In 1964 endorsed Lyndon B. Johnson's candidacy on the basis of assurances that if he became president, he would not escalate the conflict. When President Johnson reneged after taking office, Spock intensified his antiwar activities.
Spock's increasingly radical stance alienated colleagues in SANE and led him to resign from the organization in 1967 to pursue a more activist agenda. He retired from academia the same year, although he continued to publish, issuing revised editions of his most famous book for many years. Spock became co-chairman of the National Conference for a New Politics, a coalition of left-wing groups, and was one of the first public figures to march in an antiwar demonstration with Dr. Martin Luther King, Jr.
(Photo: NYT) |
Spock's imprisonment sentence
Spock's high public profile and support for the draft-resistance movement drew scrutiny from the administration, and in 1968 he was indicted for conspiracy to aid and abet violation of the Selective Service Act. He was convicted and sentenced to two years in prison and a $5000 fine, although the US Court of Appeals overturned the verdict in 1969. As part of his ongoing efforts to end the Vietnam War, Spock ran for president as a member of the People's Party in 1972 on a platform of disarmament, free university education and health care, and the legalization of abortion and marijuana. He made it on to the ballot in 10 states and won nearly 80 000 votes overall. In 1970, he published Decent and Indecent: Our Personal and Political Behavior, excerpted here.
In 1975, Spock and his wife divorced, and in 1976 he married Mary Morgan, a feminist activist 40 years his junior. The couple traveled and worked together for the next 20 years. Spock continued to campaign for peace, speaking out against US involvement in Nicaragua in the 1980s and nuclear proliferation. In his honor, SANE named their headquarters the Ben Spock Center for Peace, NCBI reported.

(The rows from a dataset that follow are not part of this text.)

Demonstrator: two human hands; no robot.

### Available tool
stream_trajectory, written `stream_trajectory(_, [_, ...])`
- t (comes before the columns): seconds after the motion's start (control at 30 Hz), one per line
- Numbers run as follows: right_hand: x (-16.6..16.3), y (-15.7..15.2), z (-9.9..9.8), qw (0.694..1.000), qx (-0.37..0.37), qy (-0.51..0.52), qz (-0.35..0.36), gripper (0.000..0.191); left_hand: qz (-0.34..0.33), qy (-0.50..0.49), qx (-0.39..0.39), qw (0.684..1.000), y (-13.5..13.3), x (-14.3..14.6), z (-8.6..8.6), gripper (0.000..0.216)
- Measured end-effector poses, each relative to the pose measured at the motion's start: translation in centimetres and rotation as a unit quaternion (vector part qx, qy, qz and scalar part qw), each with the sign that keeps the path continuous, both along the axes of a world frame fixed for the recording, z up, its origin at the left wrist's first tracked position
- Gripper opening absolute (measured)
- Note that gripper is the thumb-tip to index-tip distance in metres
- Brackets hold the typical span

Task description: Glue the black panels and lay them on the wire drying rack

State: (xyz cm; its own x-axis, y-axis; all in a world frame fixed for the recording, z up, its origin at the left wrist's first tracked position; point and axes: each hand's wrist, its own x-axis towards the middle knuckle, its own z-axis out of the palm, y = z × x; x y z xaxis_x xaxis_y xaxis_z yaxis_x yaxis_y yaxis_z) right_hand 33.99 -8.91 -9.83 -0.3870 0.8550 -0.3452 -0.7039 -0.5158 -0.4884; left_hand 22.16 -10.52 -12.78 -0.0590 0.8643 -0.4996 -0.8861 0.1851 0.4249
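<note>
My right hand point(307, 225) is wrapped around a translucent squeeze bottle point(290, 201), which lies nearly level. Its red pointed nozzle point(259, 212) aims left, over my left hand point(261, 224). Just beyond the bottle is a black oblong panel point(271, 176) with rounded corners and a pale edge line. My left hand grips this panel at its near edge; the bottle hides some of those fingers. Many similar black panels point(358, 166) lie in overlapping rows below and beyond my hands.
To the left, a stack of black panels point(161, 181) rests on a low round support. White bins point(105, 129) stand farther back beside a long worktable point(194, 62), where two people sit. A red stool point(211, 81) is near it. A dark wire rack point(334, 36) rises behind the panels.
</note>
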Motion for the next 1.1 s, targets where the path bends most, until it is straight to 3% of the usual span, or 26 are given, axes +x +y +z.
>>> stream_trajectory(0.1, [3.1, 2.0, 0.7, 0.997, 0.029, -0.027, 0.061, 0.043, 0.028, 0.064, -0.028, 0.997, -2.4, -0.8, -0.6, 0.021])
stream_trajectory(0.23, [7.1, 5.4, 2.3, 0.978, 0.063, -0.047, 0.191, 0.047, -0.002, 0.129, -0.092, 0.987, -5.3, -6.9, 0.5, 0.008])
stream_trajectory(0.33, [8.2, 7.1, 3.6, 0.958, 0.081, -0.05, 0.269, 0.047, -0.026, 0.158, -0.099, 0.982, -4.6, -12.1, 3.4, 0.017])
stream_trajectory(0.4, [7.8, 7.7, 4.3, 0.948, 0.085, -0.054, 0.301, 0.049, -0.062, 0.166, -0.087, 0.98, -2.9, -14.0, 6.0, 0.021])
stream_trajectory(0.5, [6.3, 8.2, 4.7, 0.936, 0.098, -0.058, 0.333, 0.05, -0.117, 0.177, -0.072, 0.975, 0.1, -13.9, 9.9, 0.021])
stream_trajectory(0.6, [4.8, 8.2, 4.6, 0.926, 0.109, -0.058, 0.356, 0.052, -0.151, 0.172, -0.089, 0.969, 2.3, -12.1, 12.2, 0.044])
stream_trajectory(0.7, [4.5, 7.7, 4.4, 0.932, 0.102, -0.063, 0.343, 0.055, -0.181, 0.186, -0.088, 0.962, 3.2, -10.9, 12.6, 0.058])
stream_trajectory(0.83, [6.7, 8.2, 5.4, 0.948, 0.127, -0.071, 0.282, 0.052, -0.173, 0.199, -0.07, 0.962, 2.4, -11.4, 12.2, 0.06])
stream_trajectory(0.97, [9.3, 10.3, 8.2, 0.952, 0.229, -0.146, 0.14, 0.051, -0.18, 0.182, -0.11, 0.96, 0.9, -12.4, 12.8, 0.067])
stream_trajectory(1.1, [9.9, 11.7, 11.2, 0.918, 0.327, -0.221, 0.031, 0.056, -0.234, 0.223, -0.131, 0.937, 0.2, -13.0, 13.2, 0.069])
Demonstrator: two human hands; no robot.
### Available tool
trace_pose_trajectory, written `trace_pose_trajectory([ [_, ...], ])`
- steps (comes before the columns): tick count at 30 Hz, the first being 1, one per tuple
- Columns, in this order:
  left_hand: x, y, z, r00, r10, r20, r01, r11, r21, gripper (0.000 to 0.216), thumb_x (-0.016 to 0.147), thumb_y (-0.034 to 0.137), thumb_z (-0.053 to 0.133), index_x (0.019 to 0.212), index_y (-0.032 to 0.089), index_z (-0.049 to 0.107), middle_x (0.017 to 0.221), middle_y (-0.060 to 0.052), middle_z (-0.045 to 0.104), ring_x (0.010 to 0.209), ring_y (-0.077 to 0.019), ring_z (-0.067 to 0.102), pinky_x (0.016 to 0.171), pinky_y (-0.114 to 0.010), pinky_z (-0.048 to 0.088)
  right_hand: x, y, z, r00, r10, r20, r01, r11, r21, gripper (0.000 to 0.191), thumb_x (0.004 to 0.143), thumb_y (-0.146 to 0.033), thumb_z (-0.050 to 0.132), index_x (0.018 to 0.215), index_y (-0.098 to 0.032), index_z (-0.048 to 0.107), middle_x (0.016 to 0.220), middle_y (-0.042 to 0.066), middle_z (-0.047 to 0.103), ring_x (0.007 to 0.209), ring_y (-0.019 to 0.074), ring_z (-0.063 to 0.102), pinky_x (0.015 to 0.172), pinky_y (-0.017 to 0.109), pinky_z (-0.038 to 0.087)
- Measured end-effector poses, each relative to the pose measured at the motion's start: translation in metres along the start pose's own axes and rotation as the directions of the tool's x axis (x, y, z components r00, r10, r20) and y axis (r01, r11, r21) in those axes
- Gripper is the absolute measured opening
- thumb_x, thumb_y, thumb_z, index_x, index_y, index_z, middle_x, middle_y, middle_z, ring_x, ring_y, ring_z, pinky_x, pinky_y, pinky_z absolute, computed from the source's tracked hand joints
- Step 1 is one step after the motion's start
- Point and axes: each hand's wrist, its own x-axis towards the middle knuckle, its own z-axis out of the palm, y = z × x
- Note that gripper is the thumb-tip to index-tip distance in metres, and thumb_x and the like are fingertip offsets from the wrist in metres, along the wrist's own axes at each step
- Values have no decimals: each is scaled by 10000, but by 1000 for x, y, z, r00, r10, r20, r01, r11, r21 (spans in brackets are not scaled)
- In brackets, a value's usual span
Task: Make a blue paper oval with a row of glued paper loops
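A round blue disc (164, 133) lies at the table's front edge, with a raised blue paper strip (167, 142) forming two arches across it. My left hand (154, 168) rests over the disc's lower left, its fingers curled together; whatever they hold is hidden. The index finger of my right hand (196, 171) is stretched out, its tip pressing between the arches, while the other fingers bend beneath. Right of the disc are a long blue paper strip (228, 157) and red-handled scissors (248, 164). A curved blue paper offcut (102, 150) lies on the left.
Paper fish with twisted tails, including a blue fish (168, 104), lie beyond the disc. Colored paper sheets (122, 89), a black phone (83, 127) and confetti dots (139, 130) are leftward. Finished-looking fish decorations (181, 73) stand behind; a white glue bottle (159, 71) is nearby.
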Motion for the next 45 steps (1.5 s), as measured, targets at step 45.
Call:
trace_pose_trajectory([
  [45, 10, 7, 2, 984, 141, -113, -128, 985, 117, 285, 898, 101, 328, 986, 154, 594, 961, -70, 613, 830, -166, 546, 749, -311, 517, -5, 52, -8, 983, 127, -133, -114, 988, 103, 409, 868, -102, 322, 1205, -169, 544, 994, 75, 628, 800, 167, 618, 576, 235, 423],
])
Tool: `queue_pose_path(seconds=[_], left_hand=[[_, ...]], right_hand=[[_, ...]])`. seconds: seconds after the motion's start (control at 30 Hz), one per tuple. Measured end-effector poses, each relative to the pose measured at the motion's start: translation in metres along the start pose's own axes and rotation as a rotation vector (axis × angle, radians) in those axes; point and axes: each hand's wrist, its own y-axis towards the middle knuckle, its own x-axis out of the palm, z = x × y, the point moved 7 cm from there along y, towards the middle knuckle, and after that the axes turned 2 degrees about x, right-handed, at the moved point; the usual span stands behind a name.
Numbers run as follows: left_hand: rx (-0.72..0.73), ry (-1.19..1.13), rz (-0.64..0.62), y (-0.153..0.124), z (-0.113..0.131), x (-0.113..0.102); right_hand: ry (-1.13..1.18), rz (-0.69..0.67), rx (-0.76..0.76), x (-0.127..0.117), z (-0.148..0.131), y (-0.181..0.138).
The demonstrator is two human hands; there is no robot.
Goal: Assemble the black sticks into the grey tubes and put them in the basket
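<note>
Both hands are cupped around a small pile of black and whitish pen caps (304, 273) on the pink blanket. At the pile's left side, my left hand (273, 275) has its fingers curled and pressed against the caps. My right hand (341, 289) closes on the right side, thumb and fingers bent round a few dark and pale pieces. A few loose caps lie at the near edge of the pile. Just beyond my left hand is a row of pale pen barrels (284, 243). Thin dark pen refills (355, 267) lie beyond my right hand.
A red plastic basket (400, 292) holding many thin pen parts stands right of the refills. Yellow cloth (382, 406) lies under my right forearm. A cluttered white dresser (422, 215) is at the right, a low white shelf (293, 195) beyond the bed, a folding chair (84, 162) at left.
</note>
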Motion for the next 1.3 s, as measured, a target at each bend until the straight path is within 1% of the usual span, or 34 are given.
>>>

Benjamin Spock's other books
As listed by Britannica, Spock’s many other books on child care include Dr. Spock Talks with Mothers (1961), Raising Children in a Difficult Time (1974), and Dr. Spock on Parenting (1988). He also wrote Decent and Indecent: Our Personal and Political Behavior (1970). In 1989 Spock on Spock: A Memoir of Growing Up with the Century, edited by Spock’s second wife, Mary Morgan, was published. By the time Spock died in 1998, his Baby and Child Care had sold nearly 50 million copies worldwide and been translated into 39 languages.